== What is needed ==
Keep only the lines from the top of the listing through the one with "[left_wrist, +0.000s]", and reproduce them unaltered.

== Dataset extract ==
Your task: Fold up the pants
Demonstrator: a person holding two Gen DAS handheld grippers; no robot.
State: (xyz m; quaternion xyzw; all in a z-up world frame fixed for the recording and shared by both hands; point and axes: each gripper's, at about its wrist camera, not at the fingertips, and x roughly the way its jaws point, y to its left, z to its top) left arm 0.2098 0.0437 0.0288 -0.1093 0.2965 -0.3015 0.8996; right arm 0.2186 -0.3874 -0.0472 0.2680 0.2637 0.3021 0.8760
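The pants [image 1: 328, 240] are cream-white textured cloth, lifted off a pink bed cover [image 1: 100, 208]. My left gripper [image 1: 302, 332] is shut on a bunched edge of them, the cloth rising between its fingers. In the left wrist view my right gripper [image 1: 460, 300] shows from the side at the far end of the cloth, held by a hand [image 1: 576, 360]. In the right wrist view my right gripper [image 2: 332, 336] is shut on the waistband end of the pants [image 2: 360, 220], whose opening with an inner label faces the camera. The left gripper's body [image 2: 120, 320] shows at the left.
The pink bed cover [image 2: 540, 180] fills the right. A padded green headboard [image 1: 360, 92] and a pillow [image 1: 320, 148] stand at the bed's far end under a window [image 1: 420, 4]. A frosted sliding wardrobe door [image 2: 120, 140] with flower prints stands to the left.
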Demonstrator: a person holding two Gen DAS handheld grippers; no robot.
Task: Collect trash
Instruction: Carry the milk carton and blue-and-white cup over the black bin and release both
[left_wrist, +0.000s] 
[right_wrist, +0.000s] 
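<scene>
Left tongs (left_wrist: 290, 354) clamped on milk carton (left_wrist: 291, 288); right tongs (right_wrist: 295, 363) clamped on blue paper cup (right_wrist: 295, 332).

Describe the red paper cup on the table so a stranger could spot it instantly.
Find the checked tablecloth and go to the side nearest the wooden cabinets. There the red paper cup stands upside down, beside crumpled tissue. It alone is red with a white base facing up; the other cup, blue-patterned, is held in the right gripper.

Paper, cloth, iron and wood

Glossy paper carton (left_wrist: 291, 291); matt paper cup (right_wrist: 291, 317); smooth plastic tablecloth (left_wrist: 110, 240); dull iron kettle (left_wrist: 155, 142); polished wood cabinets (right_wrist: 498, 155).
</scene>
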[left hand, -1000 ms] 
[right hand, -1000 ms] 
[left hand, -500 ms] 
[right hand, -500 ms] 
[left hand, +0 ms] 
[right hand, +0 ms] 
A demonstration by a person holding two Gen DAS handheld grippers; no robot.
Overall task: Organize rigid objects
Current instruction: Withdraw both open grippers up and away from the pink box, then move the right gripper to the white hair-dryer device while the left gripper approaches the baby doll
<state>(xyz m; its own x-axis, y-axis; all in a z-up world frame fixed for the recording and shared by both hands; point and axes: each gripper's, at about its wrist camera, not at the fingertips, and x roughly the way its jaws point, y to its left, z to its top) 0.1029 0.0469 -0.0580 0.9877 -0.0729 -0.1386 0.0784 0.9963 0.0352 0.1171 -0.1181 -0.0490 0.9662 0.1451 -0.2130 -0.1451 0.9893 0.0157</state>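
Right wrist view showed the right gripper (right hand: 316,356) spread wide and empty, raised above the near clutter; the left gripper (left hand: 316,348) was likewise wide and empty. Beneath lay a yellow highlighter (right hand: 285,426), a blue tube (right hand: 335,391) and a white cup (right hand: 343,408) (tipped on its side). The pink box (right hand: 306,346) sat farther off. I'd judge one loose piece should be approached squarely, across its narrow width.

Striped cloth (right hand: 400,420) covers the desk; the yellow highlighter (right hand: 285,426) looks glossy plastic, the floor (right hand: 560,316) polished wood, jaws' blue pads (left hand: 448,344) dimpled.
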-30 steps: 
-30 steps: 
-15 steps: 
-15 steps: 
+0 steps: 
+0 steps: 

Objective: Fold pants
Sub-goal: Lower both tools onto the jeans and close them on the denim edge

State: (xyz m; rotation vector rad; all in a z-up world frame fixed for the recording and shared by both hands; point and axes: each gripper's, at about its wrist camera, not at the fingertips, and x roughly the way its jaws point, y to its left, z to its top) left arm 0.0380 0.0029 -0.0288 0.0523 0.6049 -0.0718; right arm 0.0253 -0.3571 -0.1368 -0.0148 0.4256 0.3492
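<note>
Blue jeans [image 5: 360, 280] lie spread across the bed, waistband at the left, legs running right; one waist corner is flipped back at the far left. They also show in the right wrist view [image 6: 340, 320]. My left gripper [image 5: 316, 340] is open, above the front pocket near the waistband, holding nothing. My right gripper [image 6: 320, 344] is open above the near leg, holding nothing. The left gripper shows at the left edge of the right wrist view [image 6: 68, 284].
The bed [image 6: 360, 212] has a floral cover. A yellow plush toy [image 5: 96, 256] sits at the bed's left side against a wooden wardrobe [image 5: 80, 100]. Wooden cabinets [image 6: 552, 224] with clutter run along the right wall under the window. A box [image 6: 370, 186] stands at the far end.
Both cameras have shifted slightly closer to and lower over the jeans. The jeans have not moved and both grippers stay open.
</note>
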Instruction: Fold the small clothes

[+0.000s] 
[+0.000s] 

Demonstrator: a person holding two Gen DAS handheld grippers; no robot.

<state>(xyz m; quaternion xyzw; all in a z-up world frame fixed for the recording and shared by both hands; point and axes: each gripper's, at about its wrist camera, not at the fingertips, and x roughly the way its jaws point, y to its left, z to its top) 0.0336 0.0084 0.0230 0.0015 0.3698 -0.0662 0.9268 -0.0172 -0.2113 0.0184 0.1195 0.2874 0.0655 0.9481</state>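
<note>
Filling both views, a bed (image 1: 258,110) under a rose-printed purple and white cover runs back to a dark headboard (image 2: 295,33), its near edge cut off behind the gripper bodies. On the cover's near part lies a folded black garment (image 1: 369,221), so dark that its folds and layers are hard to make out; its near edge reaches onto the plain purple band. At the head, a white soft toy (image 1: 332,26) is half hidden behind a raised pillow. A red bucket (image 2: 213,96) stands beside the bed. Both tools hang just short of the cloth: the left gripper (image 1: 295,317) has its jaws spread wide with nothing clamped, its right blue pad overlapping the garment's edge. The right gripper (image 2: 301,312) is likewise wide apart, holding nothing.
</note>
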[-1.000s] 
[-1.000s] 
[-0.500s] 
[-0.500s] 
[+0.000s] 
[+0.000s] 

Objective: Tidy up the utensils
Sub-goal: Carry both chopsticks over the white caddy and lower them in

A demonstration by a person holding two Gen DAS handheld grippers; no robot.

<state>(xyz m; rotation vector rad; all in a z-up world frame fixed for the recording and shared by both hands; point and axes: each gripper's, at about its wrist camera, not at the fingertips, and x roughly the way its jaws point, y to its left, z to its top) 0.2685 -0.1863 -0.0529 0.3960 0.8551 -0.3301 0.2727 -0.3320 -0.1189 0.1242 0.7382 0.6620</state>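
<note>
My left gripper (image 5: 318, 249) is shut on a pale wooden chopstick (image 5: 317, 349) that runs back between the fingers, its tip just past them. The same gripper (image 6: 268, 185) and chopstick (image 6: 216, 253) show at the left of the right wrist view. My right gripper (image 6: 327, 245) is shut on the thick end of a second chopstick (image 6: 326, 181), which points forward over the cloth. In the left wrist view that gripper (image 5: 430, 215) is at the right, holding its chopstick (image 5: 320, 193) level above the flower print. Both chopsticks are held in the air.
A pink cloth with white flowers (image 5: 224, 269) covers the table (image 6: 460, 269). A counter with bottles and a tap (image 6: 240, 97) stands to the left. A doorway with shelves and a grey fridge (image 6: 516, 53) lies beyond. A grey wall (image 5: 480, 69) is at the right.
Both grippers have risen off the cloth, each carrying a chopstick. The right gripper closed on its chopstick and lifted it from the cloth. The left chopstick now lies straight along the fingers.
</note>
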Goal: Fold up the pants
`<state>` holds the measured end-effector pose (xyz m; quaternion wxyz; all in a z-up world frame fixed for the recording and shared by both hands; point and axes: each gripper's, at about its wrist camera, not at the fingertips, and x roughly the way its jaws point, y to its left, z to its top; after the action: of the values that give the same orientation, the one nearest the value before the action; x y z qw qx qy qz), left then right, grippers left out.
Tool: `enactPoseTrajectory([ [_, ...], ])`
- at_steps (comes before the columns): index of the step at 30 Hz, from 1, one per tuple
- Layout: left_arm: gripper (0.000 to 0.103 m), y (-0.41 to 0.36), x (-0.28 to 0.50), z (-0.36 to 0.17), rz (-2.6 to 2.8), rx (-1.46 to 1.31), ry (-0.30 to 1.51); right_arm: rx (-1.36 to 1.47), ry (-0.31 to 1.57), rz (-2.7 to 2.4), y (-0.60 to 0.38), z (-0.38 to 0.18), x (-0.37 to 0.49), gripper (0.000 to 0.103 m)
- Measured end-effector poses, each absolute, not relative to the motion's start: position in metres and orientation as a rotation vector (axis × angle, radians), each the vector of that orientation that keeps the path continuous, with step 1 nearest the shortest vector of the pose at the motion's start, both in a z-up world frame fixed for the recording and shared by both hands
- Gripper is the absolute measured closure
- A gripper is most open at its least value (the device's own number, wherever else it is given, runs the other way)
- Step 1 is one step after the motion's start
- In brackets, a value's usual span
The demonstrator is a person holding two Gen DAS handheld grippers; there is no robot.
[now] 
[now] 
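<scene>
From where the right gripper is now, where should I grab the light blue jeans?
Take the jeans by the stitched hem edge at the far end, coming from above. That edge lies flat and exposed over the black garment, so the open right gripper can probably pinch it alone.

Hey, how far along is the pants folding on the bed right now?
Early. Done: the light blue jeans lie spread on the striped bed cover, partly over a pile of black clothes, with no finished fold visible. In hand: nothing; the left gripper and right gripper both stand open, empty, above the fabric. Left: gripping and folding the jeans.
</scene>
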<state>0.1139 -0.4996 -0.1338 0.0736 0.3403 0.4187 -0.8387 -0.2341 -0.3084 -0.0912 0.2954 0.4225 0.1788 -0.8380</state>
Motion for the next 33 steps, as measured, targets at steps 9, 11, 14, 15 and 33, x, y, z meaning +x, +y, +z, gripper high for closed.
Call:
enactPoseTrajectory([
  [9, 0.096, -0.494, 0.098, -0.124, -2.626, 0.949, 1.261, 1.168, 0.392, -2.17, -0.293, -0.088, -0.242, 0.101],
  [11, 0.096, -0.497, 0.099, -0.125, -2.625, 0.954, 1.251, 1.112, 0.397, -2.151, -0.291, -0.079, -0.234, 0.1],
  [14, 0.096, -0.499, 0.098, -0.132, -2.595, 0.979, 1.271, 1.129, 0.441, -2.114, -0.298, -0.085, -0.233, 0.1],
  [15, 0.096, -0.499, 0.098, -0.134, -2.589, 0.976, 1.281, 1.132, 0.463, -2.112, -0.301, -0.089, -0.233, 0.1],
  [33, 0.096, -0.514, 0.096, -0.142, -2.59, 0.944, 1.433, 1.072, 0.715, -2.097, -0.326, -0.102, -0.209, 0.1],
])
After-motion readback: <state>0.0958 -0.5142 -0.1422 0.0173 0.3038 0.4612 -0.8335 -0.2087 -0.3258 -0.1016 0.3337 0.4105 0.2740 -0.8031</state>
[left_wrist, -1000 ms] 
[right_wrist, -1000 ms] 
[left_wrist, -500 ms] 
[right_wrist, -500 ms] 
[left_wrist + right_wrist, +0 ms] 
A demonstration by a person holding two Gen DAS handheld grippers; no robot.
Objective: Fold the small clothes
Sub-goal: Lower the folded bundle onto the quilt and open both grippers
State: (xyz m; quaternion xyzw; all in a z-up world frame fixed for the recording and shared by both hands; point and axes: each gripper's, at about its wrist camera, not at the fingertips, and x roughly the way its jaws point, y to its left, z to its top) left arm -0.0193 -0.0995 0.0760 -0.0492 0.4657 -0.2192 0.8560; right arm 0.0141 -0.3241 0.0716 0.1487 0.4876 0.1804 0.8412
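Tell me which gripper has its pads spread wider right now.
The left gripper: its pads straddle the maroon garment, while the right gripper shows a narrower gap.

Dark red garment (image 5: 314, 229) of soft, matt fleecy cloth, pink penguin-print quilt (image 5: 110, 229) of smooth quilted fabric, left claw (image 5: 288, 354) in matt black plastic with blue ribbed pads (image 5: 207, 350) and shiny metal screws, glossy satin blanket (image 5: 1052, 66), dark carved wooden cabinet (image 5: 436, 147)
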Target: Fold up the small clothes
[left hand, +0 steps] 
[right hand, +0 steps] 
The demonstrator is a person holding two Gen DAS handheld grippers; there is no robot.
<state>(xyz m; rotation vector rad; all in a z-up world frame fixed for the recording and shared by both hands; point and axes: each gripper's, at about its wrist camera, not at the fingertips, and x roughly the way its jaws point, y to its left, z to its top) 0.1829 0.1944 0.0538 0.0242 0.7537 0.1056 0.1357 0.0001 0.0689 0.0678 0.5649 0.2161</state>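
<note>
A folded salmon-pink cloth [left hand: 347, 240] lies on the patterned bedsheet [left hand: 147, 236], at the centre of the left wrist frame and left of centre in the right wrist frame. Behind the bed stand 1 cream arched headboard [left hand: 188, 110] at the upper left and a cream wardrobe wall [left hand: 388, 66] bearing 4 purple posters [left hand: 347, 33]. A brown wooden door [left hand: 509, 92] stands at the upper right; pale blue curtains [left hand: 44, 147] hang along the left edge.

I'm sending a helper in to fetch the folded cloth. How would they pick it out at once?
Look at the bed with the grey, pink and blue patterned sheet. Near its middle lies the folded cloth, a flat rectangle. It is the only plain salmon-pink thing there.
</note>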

== Answer ==
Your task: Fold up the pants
Demonstrator: a person holding two Gen DAS handheld grippers; no robot.
State: (xyz m; quaternion xyzw; all in a z-up world frame fixed for the recording and shared by both hands; point and axes: each gripper's, at about its wrist camera, not at the fingertips, and x roughly the way its jaws point, y to its left, z to its top) left arm 0.2098 0.0437 0.0288 -0.1093 0.2965 -0.3015 0.8996; right arm 0.2186 -0.3874 -0.0472 0.2680 0.2637 0.3021 0.8760
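The pants [image 1: 328, 240] are cream-white textured cloth, lifted off a pink bed cover [image 1: 100, 208]. My left gripper [image 1: 302, 332] is shut on a bunched edge of them, the cloth rising between its fingers. In the left wrist view my right gripper [image 1: 460, 300] shows from the side at the far end of the cloth, held by a hand [image 1: 576, 360]. In the right wrist view my right gripper [image 2: 332, 336] is shut on the waistband end of the pants [image 2: 360, 220], whose opening with an inner label faces the camera. The left gripper's body [image 2: 120, 320] shows at the left.
The pink bed cover [image 2: 540, 180] fills the right. A padded green headboard [image 1: 360, 92] and a pillow [image 1: 320, 148] stand at the bed's far end under a window [image 1: 420, 4]. A frosted sliding wardrobe door [image 2: 120, 140] with flower prints stands to the left.
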Demonstrator: a person holding two Gen DAS handheld grippers; no robot.
Task: Collect trash
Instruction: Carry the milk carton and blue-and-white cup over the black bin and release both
[left_wrist, +0.000s] 

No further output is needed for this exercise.